▶ Task item
Could you reproduce every record below exactly, excluding all pictures?

Source records

"""

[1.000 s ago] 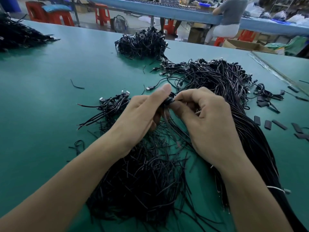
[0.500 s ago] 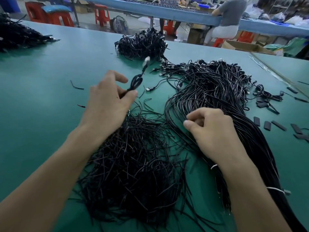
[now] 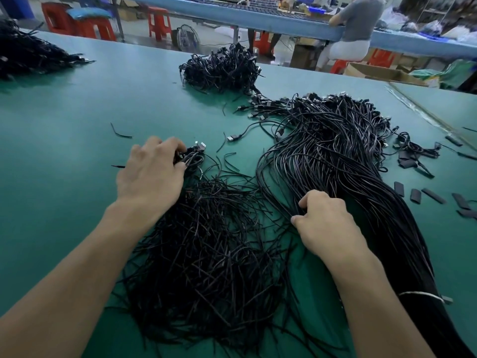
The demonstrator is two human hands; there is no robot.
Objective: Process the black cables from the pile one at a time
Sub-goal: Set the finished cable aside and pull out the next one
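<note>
Two hands (image 3: pixel 152 174) (image 3: pixel 326 223), four cable piles (image 3: pixel 222 68) (image 3: pixel 335 151) (image 3: pixel 206 267) (image 3: pixel 25 55), four red stools (image 3: pixel 158 21).

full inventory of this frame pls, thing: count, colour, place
table: one, green, fills the view
long cable bundle: one, black, right of centre
short tie pile: one, black, centre near
coiled cable: one, black with silver plug, at left fingertips
coiled cable heap: one, black, far centre
cable heap: one, black, far left
flat sleeve pieces: several, black, right edge
stools: several, red, beyond table
seated person: one, grey top, far bench
left hand: on coiled cable
right hand: closed at the bundle's left edge
</note>
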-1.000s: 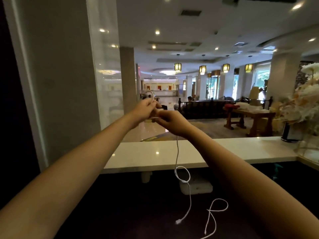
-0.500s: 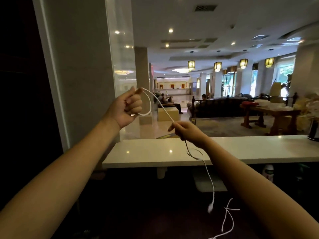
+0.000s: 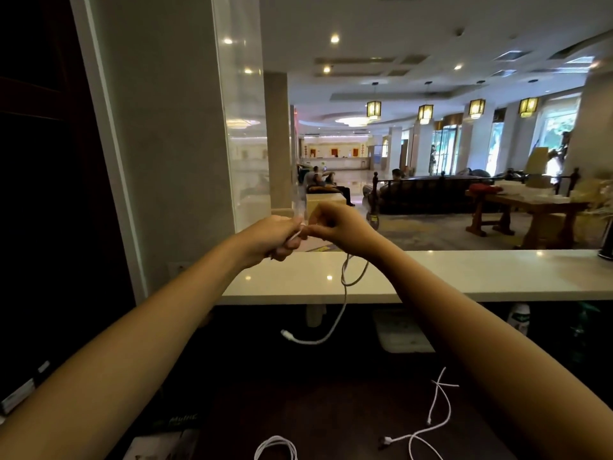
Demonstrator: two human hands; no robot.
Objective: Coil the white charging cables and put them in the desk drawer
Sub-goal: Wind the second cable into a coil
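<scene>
While both arms are stretched forward above the white counter ledge (image 3: 464,273), a white charging cable (image 3: 343,293) is pinched between the two hands, which are brought together until their fingertips touch. The left hand (image 3: 275,237) is curled into a loose fist, and a short length of the cable is seen crossing its closed fingers (image 3: 292,242). The right hand (image 3: 338,224) is bent at the wrist with its fingers drawn together on the cable at the same spot. How many turns are gathered inside the left fist cannot be told.

From below the right hand the cable is hung down, so that its long axis is roughly vertical. A small loop is formed in it in front of the ledge's front face; below the ledge the free end is swept leftward, and its plug (image 3: 286,334) is pointed to the left.

On the dark desk surface (image 3: 298,393) beneath the ledge, a second cable (image 3: 438,410) is left lying loose and crossed over itself toward the right, well apart from the hands. A third cable (image 3: 277,448) is seen coiled at the bottom edge of the view.
</scene>
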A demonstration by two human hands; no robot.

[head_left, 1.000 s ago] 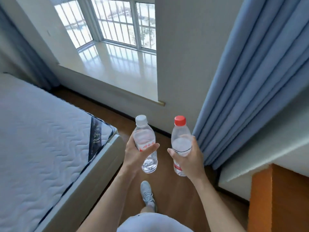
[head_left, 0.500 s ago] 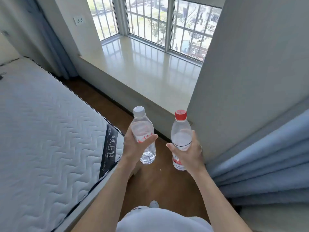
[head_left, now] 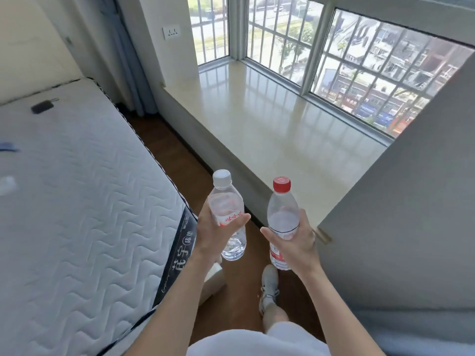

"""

▶ Result for this task
[1.000 s ago] 
[0.500 s ago] 
[now] 
The demonstrator is two human hands; there is no robot.
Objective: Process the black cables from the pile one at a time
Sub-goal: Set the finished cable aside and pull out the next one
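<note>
Two hands (image 3: pixel 152 174) (image 3: pixel 326 223), four cable piles (image 3: pixel 222 68) (image 3: pixel 335 151) (image 3: pixel 206 267) (image 3: pixel 25 55), four red stools (image 3: pixel 158 21).

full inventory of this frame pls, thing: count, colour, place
table: one, green, fills the view
long cable bundle: one, black, right of centre
short tie pile: one, black, centre near
coiled cable: one, black with silver plug, at left fingertips
coiled cable heap: one, black, far centre
cable heap: one, black, far left
flat sleeve pieces: several, black, right edge
stools: several, red, beyond table
seated person: one, grey top, far bench
left hand: on coiled cable
right hand: closed at the bundle's left edge
</note>
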-1.000s: 
-0.500s: 
+0.000s: 
Demonstrator: two human hands; no robot.
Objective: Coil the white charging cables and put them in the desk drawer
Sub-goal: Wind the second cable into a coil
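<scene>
While both arms are stretched forward above the white counter ledge (image 3: 464,273), a white charging cable (image 3: 343,293) is pinched between the two hands, which are brought together until their fingertips touch. The left hand (image 3: 275,237) is curled into a loose fist, and a short length of the cable is seen crossing its closed fingers (image 3: 292,242). The right hand (image 3: 338,224) is bent at the wrist with its fingers drawn together on the cable at the same spot. How many turns are gathered inside the left fist cannot be told.

From below the right hand the cable is hung down, so that its long axis is roughly vertical. A small loop is formed in it in front of the ledge's front face; below the ledge the free end is swept leftward, and its plug (image 3: 286,334) is pointed to the left.

On the dark desk surface (image 3: 298,393) beneath the ledge, a second cable (image 3: 438,410) is left lying loose and crossed over itself toward the right, well apart from the hands. A third cable (image 3: 277,448) is seen coiled at the bottom edge of the view.
</scene>
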A demonstration by two human hands; no robot.

[head_left, 1.000 s ago] 
[head_left, 0.500 s ago] 
[head_left, now] 

That makes the output complete.